L’édito de Jean-Marc Sylvestre. Le point de blocage est résolu, le gouvernement grec s’est mis d’accord sur un nouveau plan de rigueur. Les Grecs sont-ils sortis d’affaire ?

La Grèce attendait pour ce mois-ci la garantie de recevoir des prêts de 130 milliards d’euros qui lui avait été promis par les organisations internationales (notamment le FMI, l’Union européenne et la BCE). Mais les organisations avaient posé deux conditions à l’octroi du plan de sauvetage. D’une part que les banques privées acceptent de passer par perte et profit 50% minimum de la dette grecque. Une situation supportable pour les banques qui avaient, en prévision, provisionné près de 70%. D’autre part, que le nouveau gouvernement en Grèce obtiennent, d’une large majorité, l’application d’un plan de rigueur et de reformes : réductions des dépenses publiques, nationalisations massives et surtout mise en place d’un système fiscal et d’un contrôle de la circulation de l’argent (dans la mesure où des masses de capitaux grecs se sont refugiées en grand nombre à l’étranger).

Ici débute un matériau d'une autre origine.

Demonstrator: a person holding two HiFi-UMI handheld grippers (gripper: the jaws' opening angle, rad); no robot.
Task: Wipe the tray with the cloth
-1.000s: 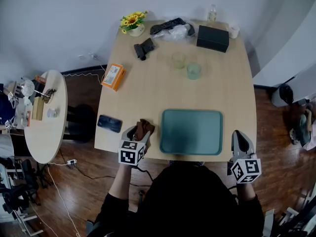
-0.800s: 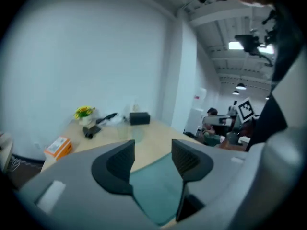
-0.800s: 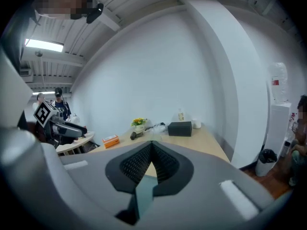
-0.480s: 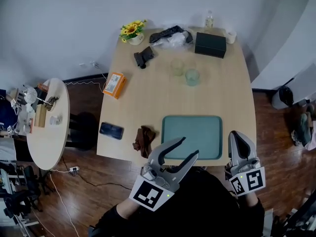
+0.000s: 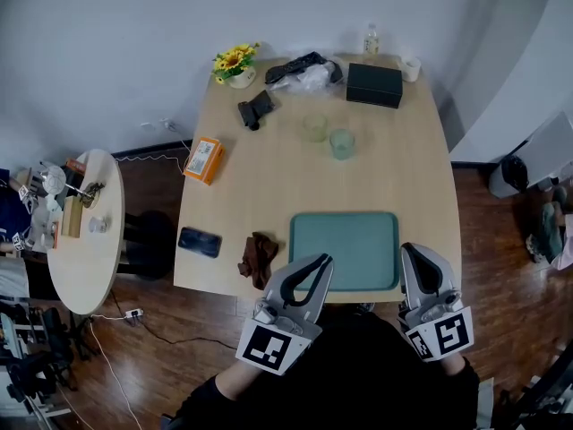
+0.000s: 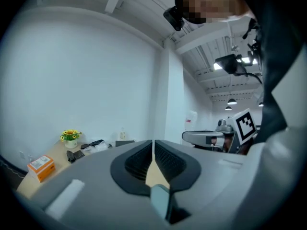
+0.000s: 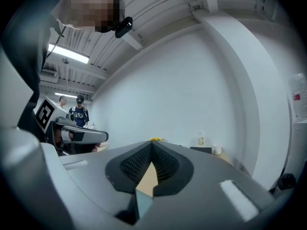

Sur ces considérations, la Grèce peut donc sortir de la crise mais à trois conditions :

– A condition que le plan soit appliqué. Ce qui n’est pas assurée.

– A condition que les Grecs acceptent un contrôle de l’application, une sorte de tutelle sans le dire.

-A condition que l’abandon de créances des banques suffise et que la banque centrale fasse un effort d’abandon de créances aussi. Mais pour le moment, elle ne peut pas le faire, les traités ne lui permettent pas d’aider un état directement.

On compte donc sur l’imagination débordante de Mario Draghi qui pourrait, faute d’aider la Grèce, aider les banques qui elles viendraient aider Athènes. On compte aussi sur les chefs d’état et de gouvernement pour tirer les leçons de cette affaire qui a bien failli tourner à la catastrophe, parce que les vrais responsables dans cette affaire, ce sont les dirigeants  politiques.